Due to the rough terrain and lack of resources, the Blue Mountains were seen as an impassible barrier for future exploration from the time of Captain Cook’s landing in 1770. Then, in 1813, Gregory Blaxland, William Charles Wentworth, and Lieutenant Lawson, along with four servants, four pack horses and five dogs, set off on an exploration which was to create history. 


For Blaxland, Wentworth and Lawson, the trip across the Blue Mountains was a tremendous struggle. Having insufficient food for their journey, they recorded that their trek required constant hacking through thick scrub and treading through “damp dew-laden undergrowth”. They were also in fear of attack by Aboriginals. These factors, in combination with sickness, nearly saw the men defeated by the rugged terrain. Eighteen days later, on the 29th May 1813, the Blue Mountains was no longer considered an impassible barrier following the discovery of the gently sloping mountains to the west.

We spent today visting some of the major lookouts to see the views of this very scenic region. We began by visting Evans Lookout near Balckheath with its stunning view towards Grose Valley.

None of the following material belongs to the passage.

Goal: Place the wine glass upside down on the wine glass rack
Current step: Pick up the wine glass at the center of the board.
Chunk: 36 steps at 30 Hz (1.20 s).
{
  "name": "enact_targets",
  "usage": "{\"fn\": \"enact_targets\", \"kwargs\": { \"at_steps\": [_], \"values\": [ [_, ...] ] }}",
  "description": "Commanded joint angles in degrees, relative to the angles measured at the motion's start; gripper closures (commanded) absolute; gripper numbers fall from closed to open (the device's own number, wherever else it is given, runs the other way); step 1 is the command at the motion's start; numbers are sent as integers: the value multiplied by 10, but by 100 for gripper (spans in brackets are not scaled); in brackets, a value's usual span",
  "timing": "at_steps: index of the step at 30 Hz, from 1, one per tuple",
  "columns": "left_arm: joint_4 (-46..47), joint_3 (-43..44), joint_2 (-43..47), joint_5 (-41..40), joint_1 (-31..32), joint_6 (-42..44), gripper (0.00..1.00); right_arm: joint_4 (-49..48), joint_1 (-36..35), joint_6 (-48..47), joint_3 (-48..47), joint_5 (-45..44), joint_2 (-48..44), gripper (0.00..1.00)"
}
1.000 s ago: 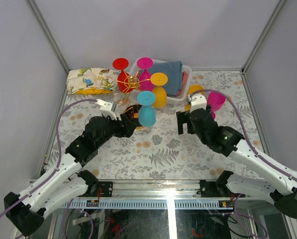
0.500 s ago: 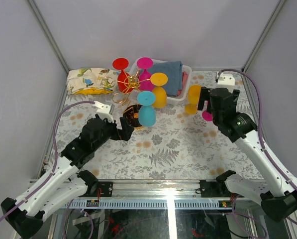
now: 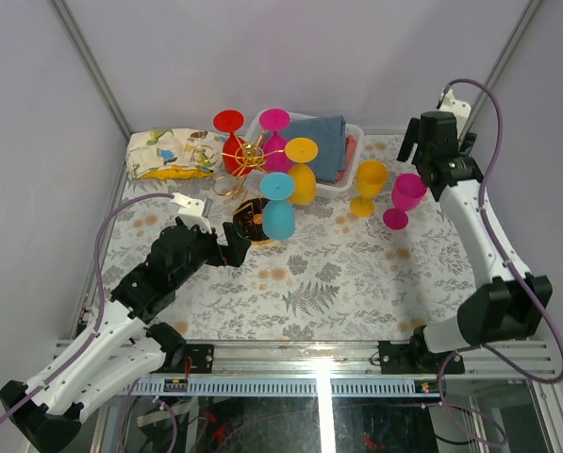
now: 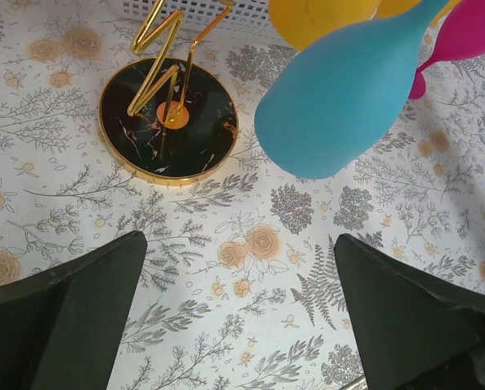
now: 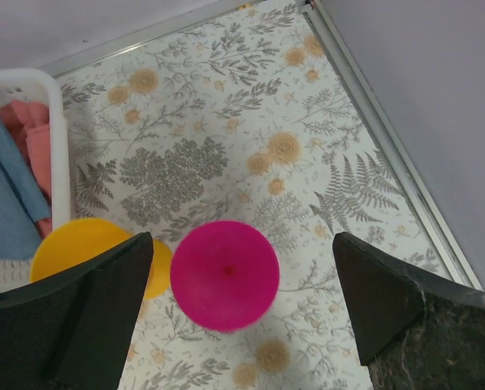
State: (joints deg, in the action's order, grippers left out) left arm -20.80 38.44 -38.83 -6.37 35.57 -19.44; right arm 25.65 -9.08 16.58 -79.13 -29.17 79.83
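The gold wire wine glass rack (image 3: 250, 156) stands at the back centre on its round dark base (image 4: 169, 120). Upside down on its arms hang a red (image 3: 229, 142), a magenta (image 3: 274, 130), a yellow (image 3: 302, 172) and a blue wine glass (image 3: 279, 215). The blue glass (image 4: 348, 97) hangs free, ahead and right of my open, empty left gripper (image 3: 238, 238) (image 4: 238, 244). An upright yellow glass (image 3: 369, 185) and an upright magenta glass (image 3: 405, 197) stand on the table at the right. My right gripper (image 3: 430, 156) (image 5: 242, 240) hovers open high over the magenta glass (image 5: 225, 275).
A white plastic basket (image 3: 355, 132) with blue and pink cloths sits behind the rack. A patterned cloth bundle (image 3: 173, 153) lies at the back left. Grey walls close in the floral tablecloth (image 3: 338, 274). The yellow glass (image 5: 88, 252) stands left of the magenta one.
My left gripper has opened, let go of the blue glass and drawn back a little. My right arm has swung up to the back right, over the upright magenta glass.
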Motion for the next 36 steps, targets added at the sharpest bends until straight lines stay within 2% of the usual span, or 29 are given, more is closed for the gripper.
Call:
{"fn": "enact_targets", "kwargs": {
  "at_steps": [1,5,12,25,36],
  "values": [
    [-8,15,4,-10,-3,5,0,27,25,13,-97,54,71,1],
    [-12,17,-1,-14,-3,6,0,58,46,21,-145,111,133,1],
    [-11,17,-5,-11,-3,6,0,133,59,42,-200,135,219,1],
    [-11,18,-8,-9,-3,7,0,153,65,63,-139,132,211,1],
    [-10,18,-13,-7,-3,7,0,140,64,73,-66,165,171,1]
  ]
}}
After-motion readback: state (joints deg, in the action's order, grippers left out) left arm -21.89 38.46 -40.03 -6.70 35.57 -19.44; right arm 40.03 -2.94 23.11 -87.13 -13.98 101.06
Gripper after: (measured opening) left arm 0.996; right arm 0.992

Following on from there, we drove up Victoria Falls Road only to find out that the walk to the falls would take about three hours return. We decided that this was not a good use of our time, so we headed east towards Katoomba. We seem to have the season of ‘peak’ Wattle as these golden flowered plants have been in full bloom over most of the country that we have passed through over the last two days. The watltle is Australia’s national flower. A low growing form of this plant carpeted the undergrowth in many places that we visited today.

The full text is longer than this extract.